PROBLEM DESCRIPTION.
For every line below, set down an identical copy.

[[ DATA SEGMENT, beginning ]]

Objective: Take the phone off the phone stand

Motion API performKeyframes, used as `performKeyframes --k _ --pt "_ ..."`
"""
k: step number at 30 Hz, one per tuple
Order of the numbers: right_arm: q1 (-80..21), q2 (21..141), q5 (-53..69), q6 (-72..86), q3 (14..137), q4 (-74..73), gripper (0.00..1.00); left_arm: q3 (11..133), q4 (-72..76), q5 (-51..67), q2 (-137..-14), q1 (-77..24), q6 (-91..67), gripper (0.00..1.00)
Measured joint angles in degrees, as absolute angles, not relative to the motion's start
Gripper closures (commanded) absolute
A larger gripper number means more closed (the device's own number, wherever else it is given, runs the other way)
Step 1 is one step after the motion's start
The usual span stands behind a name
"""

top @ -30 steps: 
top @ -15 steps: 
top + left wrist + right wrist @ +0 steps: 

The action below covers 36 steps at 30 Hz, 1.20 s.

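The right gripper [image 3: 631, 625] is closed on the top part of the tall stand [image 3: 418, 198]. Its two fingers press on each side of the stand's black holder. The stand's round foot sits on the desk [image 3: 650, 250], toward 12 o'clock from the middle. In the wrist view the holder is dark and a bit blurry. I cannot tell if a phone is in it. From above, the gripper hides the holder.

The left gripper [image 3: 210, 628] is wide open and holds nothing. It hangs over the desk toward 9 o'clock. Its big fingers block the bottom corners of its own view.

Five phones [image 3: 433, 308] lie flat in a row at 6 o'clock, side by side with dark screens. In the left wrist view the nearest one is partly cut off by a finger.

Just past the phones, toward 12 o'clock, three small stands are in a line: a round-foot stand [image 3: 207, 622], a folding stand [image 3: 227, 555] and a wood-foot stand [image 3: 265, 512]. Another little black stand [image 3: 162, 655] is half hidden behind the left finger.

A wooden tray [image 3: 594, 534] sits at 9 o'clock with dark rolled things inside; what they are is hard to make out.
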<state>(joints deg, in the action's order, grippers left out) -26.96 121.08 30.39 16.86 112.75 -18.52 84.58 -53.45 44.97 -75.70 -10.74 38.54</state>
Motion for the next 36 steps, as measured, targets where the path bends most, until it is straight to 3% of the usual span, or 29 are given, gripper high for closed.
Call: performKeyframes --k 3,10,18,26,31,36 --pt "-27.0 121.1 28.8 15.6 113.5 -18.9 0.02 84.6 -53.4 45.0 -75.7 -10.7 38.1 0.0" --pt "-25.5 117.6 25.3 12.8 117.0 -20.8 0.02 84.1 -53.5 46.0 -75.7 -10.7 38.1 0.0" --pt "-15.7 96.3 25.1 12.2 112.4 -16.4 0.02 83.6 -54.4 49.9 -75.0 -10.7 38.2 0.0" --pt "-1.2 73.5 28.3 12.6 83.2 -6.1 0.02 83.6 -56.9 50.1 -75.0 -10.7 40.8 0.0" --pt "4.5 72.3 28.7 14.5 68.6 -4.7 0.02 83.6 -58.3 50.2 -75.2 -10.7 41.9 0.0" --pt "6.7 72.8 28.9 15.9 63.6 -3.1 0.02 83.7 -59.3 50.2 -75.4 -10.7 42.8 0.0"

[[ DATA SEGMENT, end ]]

RESULT OF THE EXERCISE.
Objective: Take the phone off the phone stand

Motion API performKeyframes, used as `performKeyframes --k _ --pt "_ ..."`
"""
k: step number at 30 Hz, one per tuple
Order of the numbers: right_arm: q1 (-80..21), q2 (21..141), q5 (-53..69), q6 (-72..86), q3 (14..137), q4 (-74..73), gripper (0.00..1.00); left_arm: q3 (11..133), q4 (-72..76), q5 (-51..67), q2 (-137..-14), q1 (-77..24), q6 (-91..67), gripper (0.00..1.00)
Measured joint angles in degrees, as absolute angles, not relative to the motion's start
Gripper closures (commanded) absolute
A larger gripper number means more closed (the device's own number, wherever else it is given, runs the other way)
Step 1 is one step after the motion's start
The usual span stands behind a name
"""

top @ -30 steps: 
top @ -15 steps: 
top + left wrist + right wrist @ +0 steps: 

The action below covers 36 steps at 30 Hz, 1.20 s.

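The right gripper [image 3: 631, 625] is closed on the top part of the tall stand [image 3: 418, 198]. Its two fingers press on each side of the stand's black holder. The stand's round foot sits on the desk [image 3: 650, 250], toward 12 o'clock from the middle. In the wrist view the holder is dark and a bit blurry. I cannot tell if a phone is in it. From above, the gripper hides the holder.

The left gripper [image 3: 210, 628] is wide open and holds nothing. It hangs over the desk toward 9 o'clock. Its big fingers block the bottom corners of its own view.

Five phones [image 3: 433, 308] lie flat in a row at 6 o'clock, side by side with dark screens. In the left wrist view the nearest one is partly cut off by a finger.

Just past the phones, toward 12 o'clock, three small stands are in a line: a round-foot stand [image 3: 207, 622], a folding stand [image 3: 227, 555] and a wood-foot stand [image 3: 265, 512]. Another little black stand [image 3: 162, 655] is half hidden behind the left finger.

A wooden tray [image 3: 594, 534] sits at 9 o'clock with dark rolled things inside; what they are is hard to make out.
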<state>(joints deg, in the action's order, grippers left out) -26.96 121.08 30.39 16.86 112.75 -18.52 84.58 -53.45 44.97 -75.70 -10.74 38.54</state>
Motion for the next 36 steps, as measured, targets where the path bends most, until it is straight to 3% of the usual span, or 29 are given, gripper high for closed.
Call: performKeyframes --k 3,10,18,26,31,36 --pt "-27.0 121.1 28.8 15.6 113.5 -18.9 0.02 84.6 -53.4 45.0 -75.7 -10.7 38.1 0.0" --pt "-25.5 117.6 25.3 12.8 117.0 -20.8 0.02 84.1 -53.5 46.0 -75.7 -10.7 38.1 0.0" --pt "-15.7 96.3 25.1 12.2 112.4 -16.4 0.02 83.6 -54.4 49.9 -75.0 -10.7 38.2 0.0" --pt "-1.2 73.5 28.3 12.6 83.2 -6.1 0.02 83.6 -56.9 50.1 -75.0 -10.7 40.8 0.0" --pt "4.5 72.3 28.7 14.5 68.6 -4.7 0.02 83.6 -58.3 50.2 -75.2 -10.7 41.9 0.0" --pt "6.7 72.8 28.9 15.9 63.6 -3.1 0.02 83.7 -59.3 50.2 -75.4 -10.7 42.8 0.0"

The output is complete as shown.